--- TRY IT ---
Start at the line below containing "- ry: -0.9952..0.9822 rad" and stop at the line containing "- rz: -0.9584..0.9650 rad". Repeat every line of that stretch exactly, and nothing outside it.

(Dataset items)
+---+
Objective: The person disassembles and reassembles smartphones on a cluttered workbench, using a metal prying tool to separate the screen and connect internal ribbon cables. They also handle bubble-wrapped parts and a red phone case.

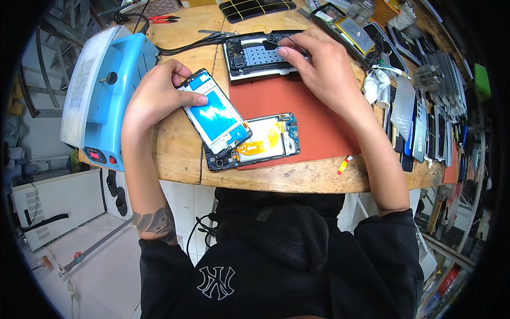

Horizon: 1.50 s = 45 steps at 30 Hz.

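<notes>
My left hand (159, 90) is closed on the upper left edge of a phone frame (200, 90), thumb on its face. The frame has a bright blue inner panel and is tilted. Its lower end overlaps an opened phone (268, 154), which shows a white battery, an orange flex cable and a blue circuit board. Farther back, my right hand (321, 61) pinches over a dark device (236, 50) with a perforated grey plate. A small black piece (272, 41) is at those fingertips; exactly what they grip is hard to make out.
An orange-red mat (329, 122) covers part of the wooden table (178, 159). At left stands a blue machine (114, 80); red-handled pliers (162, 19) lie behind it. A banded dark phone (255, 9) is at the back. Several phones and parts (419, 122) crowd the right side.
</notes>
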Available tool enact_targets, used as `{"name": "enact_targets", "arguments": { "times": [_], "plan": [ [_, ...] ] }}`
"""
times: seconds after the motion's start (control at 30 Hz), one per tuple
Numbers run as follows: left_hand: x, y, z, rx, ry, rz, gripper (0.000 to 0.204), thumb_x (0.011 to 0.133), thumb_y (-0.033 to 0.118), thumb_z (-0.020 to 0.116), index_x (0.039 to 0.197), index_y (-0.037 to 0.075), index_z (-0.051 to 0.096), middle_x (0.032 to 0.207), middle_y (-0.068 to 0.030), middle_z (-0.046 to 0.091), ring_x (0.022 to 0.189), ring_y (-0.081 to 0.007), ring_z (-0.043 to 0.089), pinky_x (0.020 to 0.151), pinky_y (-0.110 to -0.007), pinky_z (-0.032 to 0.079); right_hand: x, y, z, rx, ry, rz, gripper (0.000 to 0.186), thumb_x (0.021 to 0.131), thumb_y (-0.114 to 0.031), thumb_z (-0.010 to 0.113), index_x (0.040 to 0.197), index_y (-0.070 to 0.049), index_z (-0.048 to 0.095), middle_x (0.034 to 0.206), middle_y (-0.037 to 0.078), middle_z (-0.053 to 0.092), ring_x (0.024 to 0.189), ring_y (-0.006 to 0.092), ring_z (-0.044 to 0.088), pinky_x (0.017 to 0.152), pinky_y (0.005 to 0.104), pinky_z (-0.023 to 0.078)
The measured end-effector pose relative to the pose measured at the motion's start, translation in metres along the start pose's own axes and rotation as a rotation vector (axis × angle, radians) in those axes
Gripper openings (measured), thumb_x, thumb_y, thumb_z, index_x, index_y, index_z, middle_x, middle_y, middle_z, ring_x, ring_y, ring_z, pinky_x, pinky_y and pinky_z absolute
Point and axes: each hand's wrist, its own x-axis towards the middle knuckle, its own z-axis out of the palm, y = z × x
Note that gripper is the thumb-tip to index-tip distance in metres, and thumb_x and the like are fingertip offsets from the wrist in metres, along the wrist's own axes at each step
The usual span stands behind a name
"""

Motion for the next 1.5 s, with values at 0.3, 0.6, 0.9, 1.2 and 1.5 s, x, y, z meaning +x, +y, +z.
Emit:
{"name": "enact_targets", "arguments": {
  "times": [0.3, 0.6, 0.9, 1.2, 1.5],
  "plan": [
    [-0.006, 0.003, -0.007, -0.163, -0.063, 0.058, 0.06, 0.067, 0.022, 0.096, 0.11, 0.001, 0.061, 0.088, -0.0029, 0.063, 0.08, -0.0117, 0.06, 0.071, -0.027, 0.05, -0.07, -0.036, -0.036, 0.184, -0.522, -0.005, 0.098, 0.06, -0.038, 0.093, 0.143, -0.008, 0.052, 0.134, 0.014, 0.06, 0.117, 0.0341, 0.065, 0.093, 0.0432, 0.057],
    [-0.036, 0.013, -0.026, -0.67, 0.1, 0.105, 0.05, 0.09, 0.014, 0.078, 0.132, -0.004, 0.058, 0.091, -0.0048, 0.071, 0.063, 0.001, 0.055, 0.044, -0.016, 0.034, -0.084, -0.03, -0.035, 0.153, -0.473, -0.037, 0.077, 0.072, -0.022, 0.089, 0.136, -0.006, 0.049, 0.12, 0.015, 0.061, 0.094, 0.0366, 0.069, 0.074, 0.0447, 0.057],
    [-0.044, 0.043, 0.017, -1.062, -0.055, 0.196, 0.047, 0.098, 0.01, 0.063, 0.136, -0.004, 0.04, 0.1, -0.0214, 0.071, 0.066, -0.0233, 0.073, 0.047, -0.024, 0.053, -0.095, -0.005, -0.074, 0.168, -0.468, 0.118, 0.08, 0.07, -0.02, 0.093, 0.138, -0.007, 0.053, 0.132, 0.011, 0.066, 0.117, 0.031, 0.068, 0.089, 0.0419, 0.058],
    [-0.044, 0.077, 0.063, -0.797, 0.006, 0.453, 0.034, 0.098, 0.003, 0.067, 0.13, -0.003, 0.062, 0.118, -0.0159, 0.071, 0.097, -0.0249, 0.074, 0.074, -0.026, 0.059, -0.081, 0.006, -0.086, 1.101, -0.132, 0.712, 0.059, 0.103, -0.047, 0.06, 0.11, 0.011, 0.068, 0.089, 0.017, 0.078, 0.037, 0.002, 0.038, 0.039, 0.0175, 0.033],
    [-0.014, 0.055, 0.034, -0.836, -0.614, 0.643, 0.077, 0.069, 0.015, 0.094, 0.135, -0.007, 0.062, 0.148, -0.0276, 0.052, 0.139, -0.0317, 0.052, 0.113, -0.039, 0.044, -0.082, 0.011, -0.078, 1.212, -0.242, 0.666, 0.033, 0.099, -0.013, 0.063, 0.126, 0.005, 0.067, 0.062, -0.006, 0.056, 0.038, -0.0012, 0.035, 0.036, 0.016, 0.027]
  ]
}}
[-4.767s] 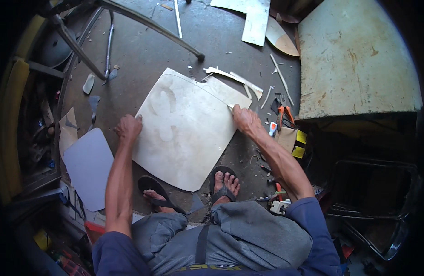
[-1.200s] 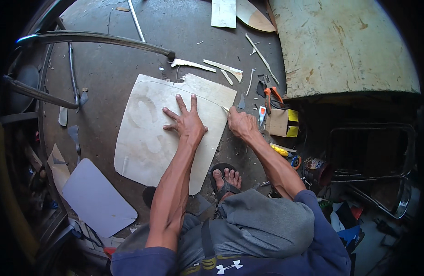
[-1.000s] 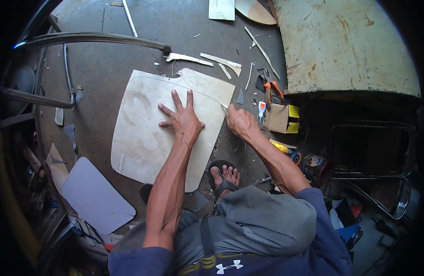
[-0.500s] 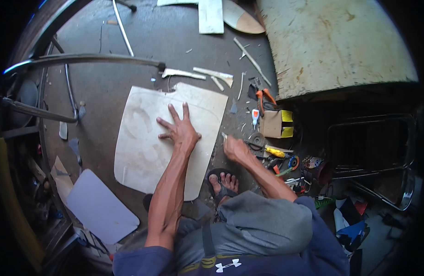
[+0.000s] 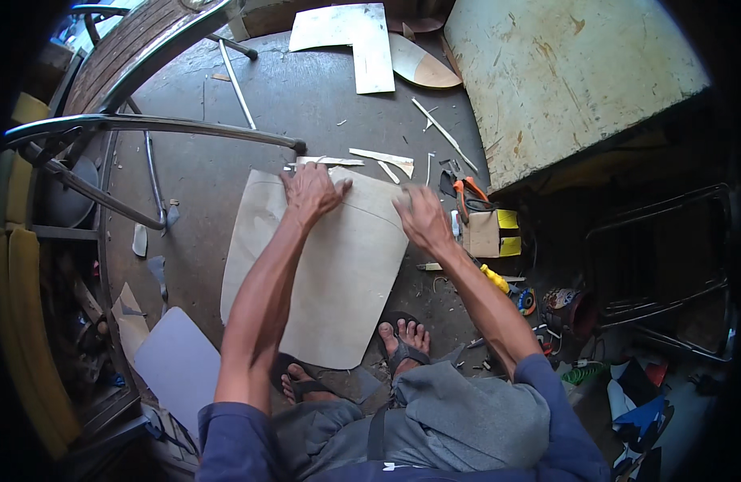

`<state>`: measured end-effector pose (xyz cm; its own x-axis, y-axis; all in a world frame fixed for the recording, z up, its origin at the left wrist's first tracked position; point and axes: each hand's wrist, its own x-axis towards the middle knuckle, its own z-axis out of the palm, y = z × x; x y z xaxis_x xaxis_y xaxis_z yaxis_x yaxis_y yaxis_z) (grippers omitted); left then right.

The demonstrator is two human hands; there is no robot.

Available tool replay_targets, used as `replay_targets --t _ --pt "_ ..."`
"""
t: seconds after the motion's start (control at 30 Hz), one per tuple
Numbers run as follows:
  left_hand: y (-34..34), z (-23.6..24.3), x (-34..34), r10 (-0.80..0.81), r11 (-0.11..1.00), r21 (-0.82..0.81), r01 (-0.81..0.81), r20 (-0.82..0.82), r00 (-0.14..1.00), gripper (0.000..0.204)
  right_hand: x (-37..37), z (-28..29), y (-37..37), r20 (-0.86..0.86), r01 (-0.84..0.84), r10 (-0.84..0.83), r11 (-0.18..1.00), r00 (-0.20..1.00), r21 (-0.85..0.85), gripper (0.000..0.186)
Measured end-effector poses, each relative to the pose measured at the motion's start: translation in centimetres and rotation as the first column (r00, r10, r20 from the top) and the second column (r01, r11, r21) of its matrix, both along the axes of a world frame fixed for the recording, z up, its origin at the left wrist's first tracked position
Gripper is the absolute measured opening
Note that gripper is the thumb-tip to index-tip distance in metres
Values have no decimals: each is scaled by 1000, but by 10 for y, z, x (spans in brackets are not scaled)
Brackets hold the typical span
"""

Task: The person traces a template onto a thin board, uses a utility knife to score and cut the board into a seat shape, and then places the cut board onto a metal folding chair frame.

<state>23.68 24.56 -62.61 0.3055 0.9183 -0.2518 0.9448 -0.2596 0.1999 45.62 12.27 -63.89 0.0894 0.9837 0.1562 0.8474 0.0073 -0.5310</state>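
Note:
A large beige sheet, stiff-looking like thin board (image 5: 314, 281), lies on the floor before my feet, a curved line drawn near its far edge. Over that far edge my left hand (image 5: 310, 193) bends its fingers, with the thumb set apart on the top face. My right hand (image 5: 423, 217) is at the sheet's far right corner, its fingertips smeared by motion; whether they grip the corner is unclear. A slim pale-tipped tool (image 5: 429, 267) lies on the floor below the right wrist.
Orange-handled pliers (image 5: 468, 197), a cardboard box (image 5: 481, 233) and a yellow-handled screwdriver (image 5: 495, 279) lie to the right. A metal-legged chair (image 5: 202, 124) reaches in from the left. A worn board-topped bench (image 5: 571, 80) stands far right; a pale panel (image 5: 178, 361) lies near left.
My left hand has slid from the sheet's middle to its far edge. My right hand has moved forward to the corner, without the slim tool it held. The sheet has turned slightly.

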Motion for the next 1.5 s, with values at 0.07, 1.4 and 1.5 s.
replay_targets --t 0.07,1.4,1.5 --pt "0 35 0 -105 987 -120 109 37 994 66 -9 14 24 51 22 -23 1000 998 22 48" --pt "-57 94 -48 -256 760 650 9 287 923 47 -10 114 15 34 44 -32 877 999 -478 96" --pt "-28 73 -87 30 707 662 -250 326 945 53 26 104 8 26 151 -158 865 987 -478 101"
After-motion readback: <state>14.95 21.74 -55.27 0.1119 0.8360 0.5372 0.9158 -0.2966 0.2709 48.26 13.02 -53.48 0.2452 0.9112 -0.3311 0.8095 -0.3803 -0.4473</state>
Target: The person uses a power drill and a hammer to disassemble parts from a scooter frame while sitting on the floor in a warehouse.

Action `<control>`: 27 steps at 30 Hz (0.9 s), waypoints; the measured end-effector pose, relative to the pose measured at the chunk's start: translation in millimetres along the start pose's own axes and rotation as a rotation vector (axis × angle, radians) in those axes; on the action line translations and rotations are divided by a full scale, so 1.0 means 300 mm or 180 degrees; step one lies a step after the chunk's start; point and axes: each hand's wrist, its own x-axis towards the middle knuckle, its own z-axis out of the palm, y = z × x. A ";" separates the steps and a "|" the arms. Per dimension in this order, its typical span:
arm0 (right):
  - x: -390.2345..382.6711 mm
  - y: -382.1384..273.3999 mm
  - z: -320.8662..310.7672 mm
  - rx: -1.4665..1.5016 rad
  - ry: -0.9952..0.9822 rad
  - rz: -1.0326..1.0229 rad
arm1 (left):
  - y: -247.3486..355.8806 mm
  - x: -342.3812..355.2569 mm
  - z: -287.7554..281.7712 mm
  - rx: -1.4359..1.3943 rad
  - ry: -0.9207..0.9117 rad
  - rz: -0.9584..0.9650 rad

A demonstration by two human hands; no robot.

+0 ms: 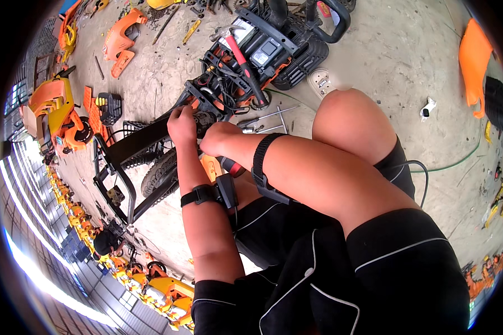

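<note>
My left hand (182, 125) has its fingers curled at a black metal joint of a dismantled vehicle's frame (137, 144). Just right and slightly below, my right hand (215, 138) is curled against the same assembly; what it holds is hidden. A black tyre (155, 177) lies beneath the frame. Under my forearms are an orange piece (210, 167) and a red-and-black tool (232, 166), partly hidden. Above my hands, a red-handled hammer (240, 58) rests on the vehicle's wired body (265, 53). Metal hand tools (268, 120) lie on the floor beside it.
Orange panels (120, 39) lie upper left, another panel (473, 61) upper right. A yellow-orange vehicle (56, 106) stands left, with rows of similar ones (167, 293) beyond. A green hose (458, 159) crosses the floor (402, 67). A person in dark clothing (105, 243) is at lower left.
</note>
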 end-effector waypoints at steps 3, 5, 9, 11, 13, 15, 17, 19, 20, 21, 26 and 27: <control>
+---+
--- TASK ANSWER ---
  - ry: -0.9952..0.9822 rad
  - rz: -1.0326..1.0229 rad
arm1 (left):
  - y: -247.3486..355.8806 mm
  - x: -342.3812..355.2569 mm
  - z: -287.7554..281.7712 mm
  - rx: -1.4359..1.3943 rad
  - ry: -0.9207..0.9117 rad
  - rz: -0.9584..0.9650 rad

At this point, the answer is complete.